Tim is the Director of the Rolls-Royce University Technology Centre for Nuclear Science and Engineering, and leads the Manchester Nuclear Fuel Centre of Excellence: a collaboration between the University and NNL that undertakes research into Uranium, Thorium, and Plutonium-bearing nuclear fuel materials.
From 2009 to 2023 he led the development of Urenco’s U-Battery: a 10 MWt micro-reactor based on a prismatic high-temperature reactor design. His research group has also contributed to the development of the Stable Salt Reactor: a molten salt reactor design being developed by Moltex Energy.
Peter Burt - NGO
Peter has an academic background in the biological sciences and biochemical engineering and during the course of his career has worked in the regulatory and NGO sectors, and as a self-employed freelance researcher.
For most of the last decade he has been undertaking research into the UK's nuclear weapons programme and broader matters of defence policy, having previously worked in the environmental sciences field.

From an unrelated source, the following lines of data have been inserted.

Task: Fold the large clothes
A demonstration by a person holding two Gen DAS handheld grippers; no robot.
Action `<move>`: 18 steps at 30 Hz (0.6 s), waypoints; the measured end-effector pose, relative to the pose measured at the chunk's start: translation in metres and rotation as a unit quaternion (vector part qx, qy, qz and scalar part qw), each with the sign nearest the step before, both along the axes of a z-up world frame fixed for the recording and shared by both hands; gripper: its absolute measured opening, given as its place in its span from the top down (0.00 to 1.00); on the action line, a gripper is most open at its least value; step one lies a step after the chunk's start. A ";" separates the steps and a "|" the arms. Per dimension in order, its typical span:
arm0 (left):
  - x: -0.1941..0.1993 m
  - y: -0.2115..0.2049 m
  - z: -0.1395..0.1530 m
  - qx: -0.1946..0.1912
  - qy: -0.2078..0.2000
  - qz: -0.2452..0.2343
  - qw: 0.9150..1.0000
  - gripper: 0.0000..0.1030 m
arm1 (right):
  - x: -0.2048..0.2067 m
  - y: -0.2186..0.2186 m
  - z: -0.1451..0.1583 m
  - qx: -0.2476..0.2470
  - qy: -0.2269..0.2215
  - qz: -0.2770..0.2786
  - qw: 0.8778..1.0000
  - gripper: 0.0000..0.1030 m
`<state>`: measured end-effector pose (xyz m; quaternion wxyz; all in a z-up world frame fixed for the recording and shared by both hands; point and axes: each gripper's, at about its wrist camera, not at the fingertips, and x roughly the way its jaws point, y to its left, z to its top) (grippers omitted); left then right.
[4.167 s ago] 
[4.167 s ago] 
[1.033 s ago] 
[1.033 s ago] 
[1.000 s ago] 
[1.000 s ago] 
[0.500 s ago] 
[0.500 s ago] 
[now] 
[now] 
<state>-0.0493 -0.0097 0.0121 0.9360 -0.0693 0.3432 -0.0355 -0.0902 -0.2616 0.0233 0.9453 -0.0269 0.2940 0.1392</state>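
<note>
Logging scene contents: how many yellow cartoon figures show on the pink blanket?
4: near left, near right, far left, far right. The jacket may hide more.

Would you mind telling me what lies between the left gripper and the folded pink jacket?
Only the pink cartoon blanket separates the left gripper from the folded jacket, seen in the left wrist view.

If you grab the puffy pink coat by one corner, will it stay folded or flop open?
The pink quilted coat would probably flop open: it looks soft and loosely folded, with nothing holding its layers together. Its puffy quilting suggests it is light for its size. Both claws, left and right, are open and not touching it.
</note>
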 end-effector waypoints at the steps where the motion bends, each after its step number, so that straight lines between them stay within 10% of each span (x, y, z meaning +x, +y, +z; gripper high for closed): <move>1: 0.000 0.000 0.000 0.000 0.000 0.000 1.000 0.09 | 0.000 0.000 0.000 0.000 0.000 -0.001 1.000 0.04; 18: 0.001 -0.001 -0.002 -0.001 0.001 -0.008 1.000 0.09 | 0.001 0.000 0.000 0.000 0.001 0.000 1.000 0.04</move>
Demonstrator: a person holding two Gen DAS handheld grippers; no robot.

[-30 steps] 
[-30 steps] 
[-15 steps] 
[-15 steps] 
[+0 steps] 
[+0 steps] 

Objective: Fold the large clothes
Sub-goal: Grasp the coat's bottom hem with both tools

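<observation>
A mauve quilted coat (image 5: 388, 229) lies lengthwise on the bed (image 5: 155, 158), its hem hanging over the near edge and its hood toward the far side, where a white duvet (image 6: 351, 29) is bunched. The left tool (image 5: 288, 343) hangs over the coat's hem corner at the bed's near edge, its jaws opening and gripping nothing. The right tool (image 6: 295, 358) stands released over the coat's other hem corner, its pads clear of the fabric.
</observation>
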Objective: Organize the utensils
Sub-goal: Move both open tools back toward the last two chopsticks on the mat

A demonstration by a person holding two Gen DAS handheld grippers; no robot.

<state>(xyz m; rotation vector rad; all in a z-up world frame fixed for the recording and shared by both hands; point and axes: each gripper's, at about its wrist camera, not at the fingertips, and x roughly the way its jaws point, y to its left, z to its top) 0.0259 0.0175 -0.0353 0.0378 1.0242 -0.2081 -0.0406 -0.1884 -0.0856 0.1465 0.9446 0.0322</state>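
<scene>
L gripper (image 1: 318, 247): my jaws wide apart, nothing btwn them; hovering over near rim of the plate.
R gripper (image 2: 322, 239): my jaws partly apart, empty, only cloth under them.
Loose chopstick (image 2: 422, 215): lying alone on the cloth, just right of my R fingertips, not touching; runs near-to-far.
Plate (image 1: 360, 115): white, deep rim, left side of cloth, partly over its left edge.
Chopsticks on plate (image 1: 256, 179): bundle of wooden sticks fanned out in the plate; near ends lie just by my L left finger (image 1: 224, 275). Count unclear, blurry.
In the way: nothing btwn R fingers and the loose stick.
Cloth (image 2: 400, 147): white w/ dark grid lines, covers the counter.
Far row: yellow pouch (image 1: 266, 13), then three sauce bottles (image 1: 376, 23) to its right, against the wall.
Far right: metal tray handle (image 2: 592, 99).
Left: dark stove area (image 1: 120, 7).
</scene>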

From 2009-2016 Peter was based with the Nuclear Information Service, a not-for-profit, independent information service which works to promote public awareness and foster debate on nuclear disarmament and related safety and environmental issues. His research interests at NIS included:
- Normal accidents and the risks of accidents involving nuclear weapons.
- Radioactive waste management and ethics in nuclear decision-making.
- Public participation and stakeholder engagement in nuclear decision-making.
He is currently working at Drone Wars UK - a small NGO which monitors the use and development of armed drones by UK armed forces - focusing on investigating the development of autonomy in armed drones and the emergence of military disruptive technologies.
Robin Grimes - Chief Scientific Adviser FCO and a professor of materials physics at Imperial College London
Robin is currently the Steele Chair of Energy Materials at Imperial College. From 2017 until November 2021 he was Chief Scientific Adviser (nuclear) to the Ministry of Defence, between 2013 and 2018 Chief Scientific Adviser to the Foreign & Commonwealth Office and between 2021 and 2023 Foreign Secretary and Vice-President of the Royal Society.
In his research, he uses computer simulation techniques to predict the behaviour of materials for energy applications including nuclear fission and fusion, fuel cells, batteries and solar cells.
Robin is a Fellow of the Royal Society and the Royal Academy of Engineering.